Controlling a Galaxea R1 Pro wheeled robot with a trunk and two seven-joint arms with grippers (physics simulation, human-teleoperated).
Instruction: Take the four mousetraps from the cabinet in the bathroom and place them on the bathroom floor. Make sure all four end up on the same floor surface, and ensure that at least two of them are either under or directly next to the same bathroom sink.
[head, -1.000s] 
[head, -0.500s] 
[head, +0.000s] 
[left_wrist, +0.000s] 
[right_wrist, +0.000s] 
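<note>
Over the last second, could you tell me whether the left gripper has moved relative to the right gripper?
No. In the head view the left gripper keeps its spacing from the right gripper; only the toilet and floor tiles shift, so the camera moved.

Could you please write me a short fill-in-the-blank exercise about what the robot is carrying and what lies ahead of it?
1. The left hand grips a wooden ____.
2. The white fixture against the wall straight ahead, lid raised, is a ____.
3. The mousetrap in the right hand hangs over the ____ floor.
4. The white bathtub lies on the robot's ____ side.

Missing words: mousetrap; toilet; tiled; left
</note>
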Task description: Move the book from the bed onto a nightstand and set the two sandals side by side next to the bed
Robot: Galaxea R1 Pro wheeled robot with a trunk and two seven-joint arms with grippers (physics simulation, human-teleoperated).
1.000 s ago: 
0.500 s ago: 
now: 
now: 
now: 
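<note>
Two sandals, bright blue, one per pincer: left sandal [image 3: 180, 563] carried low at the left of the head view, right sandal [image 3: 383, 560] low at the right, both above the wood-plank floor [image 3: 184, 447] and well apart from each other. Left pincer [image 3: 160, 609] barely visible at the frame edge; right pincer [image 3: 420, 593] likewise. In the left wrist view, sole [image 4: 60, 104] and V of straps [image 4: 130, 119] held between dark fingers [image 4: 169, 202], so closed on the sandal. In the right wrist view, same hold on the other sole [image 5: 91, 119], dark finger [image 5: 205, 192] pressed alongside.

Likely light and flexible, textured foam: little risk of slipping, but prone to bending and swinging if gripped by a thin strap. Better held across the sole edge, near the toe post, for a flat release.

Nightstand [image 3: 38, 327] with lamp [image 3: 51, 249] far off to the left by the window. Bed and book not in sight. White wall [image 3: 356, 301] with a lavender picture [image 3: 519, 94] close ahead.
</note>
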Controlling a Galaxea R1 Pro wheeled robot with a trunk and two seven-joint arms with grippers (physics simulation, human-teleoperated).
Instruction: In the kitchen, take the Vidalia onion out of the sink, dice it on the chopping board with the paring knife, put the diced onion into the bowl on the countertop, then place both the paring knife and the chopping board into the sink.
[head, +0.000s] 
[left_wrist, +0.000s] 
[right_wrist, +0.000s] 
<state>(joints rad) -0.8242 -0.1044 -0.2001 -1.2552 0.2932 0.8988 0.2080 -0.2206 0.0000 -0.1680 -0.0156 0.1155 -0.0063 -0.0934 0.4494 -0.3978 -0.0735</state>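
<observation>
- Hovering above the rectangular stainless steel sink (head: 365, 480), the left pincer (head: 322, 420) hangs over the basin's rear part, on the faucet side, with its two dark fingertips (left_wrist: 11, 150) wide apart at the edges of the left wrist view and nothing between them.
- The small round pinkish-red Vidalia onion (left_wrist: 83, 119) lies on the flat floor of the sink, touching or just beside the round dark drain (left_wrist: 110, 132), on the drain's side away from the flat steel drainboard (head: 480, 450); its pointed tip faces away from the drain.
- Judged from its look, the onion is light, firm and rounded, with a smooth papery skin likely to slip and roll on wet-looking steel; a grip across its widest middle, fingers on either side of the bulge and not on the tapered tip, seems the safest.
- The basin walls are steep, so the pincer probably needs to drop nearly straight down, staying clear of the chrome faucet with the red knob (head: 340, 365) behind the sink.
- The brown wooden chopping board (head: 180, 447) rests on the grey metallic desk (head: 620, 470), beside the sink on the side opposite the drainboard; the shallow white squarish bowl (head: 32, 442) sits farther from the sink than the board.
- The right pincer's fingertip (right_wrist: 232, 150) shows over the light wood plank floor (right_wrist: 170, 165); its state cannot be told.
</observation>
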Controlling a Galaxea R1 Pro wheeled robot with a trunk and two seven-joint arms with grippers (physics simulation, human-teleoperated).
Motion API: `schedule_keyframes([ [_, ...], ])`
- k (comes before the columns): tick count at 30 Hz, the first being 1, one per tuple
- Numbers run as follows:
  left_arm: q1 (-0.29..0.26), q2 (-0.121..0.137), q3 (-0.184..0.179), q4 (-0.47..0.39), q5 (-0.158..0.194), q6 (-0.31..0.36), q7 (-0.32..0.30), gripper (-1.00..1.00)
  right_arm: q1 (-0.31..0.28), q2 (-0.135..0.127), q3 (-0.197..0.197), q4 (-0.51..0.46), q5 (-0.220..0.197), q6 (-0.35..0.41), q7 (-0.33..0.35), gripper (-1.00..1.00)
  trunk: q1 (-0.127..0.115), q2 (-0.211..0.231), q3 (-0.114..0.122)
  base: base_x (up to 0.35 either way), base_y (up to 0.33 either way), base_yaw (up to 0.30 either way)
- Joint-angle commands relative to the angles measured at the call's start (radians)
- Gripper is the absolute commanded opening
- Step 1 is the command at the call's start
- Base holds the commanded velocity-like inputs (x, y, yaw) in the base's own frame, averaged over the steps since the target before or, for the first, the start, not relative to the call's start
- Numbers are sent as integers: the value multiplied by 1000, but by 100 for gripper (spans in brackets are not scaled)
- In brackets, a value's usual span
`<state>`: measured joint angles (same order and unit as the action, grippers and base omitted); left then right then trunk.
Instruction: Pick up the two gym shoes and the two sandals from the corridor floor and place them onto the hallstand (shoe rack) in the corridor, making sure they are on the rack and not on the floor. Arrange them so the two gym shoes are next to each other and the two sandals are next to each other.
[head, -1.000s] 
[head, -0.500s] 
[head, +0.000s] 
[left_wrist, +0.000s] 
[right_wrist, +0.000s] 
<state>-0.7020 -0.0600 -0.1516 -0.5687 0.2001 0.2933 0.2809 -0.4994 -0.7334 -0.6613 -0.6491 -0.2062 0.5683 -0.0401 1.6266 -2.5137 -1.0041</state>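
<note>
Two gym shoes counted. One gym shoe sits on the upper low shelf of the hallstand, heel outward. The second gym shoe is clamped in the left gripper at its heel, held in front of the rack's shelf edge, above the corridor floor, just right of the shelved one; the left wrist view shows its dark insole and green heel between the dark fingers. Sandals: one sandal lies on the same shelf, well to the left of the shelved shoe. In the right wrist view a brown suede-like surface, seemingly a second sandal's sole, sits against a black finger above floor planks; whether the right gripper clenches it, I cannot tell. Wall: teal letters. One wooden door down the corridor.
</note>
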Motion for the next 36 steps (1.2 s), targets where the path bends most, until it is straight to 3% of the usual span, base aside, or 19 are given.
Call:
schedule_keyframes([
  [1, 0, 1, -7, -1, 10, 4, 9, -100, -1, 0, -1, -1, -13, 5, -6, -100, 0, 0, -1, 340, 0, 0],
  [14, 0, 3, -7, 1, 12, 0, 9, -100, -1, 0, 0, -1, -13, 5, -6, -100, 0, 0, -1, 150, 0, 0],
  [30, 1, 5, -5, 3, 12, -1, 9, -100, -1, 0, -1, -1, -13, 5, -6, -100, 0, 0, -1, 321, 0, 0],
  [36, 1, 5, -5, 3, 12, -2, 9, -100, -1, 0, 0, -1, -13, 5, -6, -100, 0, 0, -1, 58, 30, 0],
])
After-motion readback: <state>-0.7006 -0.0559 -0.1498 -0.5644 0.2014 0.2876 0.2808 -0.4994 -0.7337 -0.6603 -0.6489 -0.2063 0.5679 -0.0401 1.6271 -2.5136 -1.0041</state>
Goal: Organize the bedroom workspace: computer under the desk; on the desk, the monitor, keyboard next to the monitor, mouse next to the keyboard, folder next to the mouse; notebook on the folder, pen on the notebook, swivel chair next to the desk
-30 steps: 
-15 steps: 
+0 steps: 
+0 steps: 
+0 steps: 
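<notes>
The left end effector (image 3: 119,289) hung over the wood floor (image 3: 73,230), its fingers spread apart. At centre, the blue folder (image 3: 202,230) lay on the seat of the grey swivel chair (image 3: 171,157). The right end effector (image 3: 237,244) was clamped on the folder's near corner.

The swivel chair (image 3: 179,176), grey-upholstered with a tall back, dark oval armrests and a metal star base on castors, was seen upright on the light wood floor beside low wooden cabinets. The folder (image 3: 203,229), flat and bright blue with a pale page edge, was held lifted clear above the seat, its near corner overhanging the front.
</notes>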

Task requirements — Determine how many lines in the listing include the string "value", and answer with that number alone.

Answer for the task — 2